:: WHAT IS BEING ASKED ::
For the material below, return exactly the lines starting at the one holding "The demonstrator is" and ending at the one holding "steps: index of", counting both as part of the range.

☆ ☆ ☆ ☆

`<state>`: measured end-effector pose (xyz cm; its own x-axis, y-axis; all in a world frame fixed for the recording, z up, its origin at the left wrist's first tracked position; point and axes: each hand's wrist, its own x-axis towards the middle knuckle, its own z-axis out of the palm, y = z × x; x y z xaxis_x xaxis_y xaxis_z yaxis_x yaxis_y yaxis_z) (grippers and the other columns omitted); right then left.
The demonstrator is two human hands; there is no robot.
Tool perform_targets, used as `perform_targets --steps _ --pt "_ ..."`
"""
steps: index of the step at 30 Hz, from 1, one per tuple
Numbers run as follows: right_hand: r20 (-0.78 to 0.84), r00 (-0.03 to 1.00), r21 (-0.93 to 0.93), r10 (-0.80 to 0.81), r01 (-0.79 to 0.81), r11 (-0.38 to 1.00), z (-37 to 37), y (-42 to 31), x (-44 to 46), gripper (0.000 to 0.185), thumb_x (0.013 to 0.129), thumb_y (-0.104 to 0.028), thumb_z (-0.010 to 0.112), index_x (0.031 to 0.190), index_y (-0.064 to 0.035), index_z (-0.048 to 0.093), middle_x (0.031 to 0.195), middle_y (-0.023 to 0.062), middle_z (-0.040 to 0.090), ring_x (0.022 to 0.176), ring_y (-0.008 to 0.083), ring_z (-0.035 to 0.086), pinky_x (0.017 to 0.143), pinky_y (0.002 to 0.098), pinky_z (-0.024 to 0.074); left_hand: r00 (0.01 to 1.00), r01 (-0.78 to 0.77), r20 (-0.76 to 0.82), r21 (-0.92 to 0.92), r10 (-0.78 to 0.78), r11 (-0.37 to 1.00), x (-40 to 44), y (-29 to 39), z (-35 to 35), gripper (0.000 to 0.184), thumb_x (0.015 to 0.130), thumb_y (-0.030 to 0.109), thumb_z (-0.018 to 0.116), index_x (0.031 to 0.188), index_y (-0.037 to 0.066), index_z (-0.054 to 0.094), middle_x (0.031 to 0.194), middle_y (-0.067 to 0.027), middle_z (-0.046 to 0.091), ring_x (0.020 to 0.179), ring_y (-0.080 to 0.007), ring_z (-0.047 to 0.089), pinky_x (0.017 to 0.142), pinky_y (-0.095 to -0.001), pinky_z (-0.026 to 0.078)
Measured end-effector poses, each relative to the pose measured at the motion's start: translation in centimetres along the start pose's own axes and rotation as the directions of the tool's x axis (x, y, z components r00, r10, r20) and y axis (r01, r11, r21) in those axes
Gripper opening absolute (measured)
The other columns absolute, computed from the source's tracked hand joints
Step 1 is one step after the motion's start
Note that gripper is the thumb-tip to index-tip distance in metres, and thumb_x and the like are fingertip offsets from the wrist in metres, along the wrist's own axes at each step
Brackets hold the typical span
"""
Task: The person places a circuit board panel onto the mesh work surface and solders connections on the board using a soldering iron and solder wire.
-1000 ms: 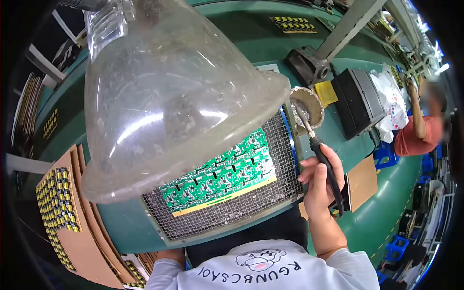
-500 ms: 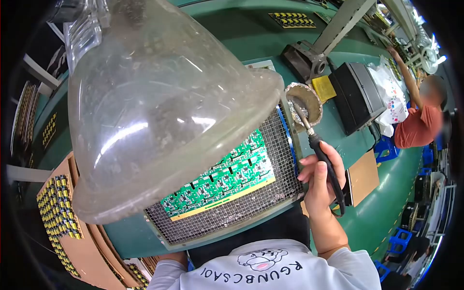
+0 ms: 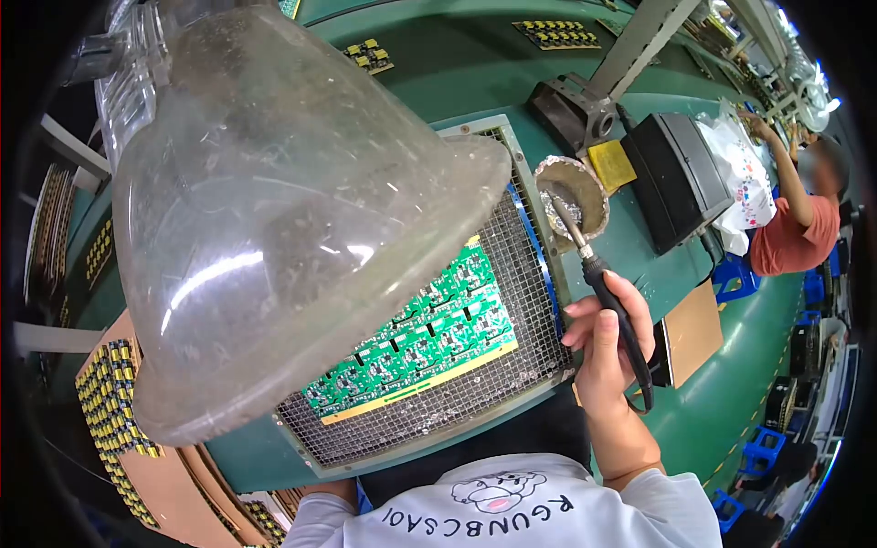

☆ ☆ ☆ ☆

:: TASK ANSWER ::
The demonstrator is two human hands; there is no robot.
Tool perform_targets, used as `perform_targets --steps _ --pt "_ ..."`
"""
steps: index of the step at 30 Hz, from 1, one per tuple

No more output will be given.